Career News
9. Mai 2019

Young Spirit – Ein Erfahrungsbericht

Der langjährige Young Spirit Pate Dr. Dieter Reusch erzählt von seinen Erfahrungen mit Young Spirit und warum ihn das Arbeiten mit den Kindern so begeistert.

Nach meinem Chemiestudium und anschließender Promotion an der Universität zu Köln bot Evonik mir, als Technischem Chemiker, einen tollen Einstieg in der Verfahrenstechnik an. Dort konnte ich mein Wissen aus der Promotion direkt umsetzen und zusätzlich ein Technikum mit komplett neuem Themengebiet leiten. Das war Weiterentwicklung von Anfang an!

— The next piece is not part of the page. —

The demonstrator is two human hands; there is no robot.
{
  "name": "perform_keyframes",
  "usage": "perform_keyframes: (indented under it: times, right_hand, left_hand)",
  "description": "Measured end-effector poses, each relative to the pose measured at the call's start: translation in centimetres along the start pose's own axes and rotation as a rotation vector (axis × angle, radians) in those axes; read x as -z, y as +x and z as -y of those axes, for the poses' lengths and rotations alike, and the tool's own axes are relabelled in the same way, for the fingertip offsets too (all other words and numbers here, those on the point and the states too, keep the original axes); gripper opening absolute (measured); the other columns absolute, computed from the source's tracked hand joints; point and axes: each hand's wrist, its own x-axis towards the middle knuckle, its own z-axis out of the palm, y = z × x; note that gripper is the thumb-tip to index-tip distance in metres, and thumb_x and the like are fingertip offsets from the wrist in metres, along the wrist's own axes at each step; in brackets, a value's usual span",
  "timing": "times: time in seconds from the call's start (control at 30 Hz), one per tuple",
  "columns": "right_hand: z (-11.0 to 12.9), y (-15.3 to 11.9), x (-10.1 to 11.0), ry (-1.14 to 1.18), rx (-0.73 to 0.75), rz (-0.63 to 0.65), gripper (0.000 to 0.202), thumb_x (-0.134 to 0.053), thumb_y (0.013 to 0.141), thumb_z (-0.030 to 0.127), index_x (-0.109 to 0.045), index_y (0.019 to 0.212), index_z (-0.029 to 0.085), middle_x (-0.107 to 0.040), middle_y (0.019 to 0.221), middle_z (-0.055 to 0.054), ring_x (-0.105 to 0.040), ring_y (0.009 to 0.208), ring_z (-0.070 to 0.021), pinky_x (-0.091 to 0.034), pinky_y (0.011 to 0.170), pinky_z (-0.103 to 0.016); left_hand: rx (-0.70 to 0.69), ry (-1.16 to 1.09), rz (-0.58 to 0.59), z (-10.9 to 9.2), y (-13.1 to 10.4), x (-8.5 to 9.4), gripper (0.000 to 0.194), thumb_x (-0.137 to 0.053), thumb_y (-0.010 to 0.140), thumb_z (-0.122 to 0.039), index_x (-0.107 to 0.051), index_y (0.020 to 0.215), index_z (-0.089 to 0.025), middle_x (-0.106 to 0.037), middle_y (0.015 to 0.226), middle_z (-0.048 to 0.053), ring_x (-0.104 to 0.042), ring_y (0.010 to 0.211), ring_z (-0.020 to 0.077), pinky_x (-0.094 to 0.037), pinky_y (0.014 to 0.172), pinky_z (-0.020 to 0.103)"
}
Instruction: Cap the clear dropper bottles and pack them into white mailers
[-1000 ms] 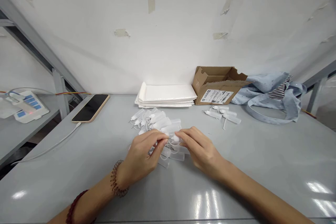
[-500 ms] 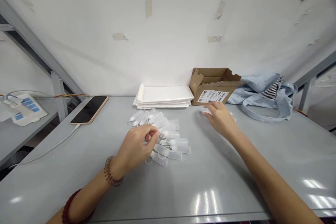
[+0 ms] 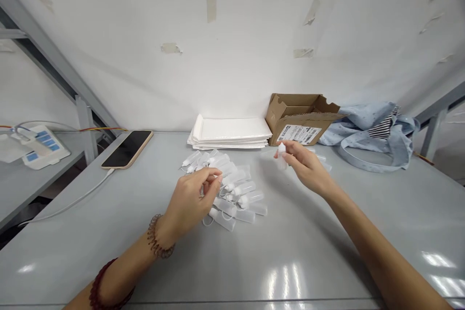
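Observation:
A pile of small translucent squeeze bottles with white tops and looped strips lies in the middle of the table. My left hand is over the pile's left side, thumb and fingertips pinched together. Whatever the pinch holds, if anything, blends with the bottles behind it. In front of the cardboard box, my right hand grips one squeeze bottle between thumb and fingers, roughly upright with its white tip up. More translucent bottles lie beyond that hand, partly hidden by it.
White padded envelopes are stacked against the wall. Beside them stands an open cardboard box, then a light blue cloth bag. A phone with a charging cable lies at left, near a power strip.
The right hand has brought a bottle up from lying low to an upright hold, slightly left. My left hand stays almost in place at the pile. The view has shifted slightly.

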Motion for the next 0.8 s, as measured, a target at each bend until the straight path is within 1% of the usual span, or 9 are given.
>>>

Nach einigen spannenden Jahren im naturwissenschaftlichen/technischen Bereich wechselte ich in das strategische Controlling und tauchte später in das operative Controlling einer Geschäftseinheit ein. Das ermöglichte mir einen für mich ganz neuen, spannenden Einblick ins Unternehmen und macht mir immer noch viel Spaß. Übrigens: Auch in der tiefsten Finanzwelt ist chemisches Wissen oft hilfreich - zumindest in der chemischen Industrie.

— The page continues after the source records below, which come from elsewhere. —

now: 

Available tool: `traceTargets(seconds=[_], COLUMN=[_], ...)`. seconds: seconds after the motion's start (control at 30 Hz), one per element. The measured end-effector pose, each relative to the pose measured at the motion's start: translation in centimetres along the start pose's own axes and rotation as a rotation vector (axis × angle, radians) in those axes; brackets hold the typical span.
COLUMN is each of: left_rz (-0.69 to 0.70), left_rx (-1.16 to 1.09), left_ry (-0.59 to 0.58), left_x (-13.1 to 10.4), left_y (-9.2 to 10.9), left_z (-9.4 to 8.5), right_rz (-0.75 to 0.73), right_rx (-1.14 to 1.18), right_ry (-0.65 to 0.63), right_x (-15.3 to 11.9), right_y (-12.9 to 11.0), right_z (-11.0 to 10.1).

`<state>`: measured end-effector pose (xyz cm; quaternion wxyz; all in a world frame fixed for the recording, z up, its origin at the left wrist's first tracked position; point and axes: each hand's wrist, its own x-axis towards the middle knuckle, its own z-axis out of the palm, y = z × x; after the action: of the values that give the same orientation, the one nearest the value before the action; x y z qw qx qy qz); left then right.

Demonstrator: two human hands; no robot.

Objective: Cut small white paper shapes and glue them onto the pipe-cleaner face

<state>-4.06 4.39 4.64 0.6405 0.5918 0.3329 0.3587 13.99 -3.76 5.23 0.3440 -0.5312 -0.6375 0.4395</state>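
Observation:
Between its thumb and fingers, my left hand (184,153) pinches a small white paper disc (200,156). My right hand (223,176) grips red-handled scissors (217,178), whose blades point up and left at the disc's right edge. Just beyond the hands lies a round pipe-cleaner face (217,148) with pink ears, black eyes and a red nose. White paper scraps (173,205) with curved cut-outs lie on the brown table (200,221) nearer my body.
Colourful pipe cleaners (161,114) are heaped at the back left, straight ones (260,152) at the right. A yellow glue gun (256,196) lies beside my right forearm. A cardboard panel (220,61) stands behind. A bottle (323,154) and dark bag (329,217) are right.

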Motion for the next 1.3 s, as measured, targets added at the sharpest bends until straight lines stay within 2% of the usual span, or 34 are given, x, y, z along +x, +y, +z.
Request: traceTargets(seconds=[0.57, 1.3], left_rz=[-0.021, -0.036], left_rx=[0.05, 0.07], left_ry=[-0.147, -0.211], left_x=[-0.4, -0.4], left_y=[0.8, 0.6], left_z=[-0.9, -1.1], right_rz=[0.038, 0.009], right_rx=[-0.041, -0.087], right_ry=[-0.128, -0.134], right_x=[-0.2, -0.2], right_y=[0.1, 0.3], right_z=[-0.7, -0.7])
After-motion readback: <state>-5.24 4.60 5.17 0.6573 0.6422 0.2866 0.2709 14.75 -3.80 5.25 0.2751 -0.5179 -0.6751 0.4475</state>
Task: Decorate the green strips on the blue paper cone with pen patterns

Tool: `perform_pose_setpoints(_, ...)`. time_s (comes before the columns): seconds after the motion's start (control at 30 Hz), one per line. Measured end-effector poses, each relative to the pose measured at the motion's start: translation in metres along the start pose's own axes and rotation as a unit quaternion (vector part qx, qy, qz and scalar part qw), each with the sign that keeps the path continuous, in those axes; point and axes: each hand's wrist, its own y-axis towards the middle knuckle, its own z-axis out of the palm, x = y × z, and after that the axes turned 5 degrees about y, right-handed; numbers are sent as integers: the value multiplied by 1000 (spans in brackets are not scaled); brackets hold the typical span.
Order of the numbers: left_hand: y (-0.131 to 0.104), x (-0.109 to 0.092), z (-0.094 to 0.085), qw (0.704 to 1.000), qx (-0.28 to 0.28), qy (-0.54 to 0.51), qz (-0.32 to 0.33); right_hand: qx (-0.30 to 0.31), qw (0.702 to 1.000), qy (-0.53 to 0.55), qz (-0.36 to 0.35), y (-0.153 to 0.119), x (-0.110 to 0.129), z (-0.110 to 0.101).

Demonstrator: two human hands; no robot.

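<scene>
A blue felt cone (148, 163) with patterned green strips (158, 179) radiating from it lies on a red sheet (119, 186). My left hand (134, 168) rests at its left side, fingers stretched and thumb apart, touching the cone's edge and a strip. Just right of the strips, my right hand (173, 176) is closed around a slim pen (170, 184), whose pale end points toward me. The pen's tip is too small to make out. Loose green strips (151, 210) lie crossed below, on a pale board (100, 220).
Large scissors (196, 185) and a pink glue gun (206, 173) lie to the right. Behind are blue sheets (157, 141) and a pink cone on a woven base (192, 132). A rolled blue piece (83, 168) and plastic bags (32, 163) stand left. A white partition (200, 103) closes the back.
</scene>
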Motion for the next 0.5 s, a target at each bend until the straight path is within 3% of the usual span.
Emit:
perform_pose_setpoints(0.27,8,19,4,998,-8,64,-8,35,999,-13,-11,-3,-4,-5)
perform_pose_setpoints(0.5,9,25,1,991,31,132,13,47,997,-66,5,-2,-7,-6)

Mein Engagement als Young Spirit Pate 

Zu der unternehmensinternen Initiative Young Spirit habe ich über meine Töchter gefunden. Als sie 2009 in den Kindergarten kamen, wollte ich dort aktiv werden und die Chance nutzen, meine Begeisterung für Naturwissenschaften mit Kindern zu teilen. Zu der Zeit war Young Spirit schon gut etabliert und ich konnte auf fertige Versuchsanleitungen zurückgreifen und Materialkisten ausleihen. Zudem gab es eine professionelle Schulung, in der die Patinnen und Paten auf die Besonderheiten in der Zusammenarbeit mit Kindergärten und Grundschulen sehr gut vorbereitet wurden. Diese Schulungen werden auch weiterhin für neue Paten angeboten und sind sehr zu empfehlen.

Es ist für mich immer wieder motivierend zu erleben, wie begeistert die Kinder mitmachen sowie die staunenden und leuchtenden Augen zu sehen. Mein schönstes Erlebnis hatte ich in einer Klasse in der Grundschule. Ich stelle mich immer als Chemiker vor und erzähle den Kindern, was man in der Chemie alles so macht (Stichwort „Was für tolle Erfindungen verdanken wir der Chemie“ und „Verstehen der Welt durch Analysieren der Natur“). Am Ende einer Unterrichtsstunde, nach einigen schönen Experimenten, kam nach dem Aufräumen ein kleiner Junge zu mir und sagte: „Herr Reusch, ich möchte auch Chemiker werden!“ Da ist dann wohl der Funke übergesprungen und motiviert zum Weitermachen…!

Für die Zukunft denke ich, dass Evonik mir viele neue spannende Aufgaben und Weiterentwicklungs­möglichkeiten bieten wird. Und wenn die Kinder etwas größer sind, könnte ich mir auch gut eine Tätigkeit im Ausland vorstellen. Möglichkeiten gibt es bei Evonik viele. Ich freue mich drauf!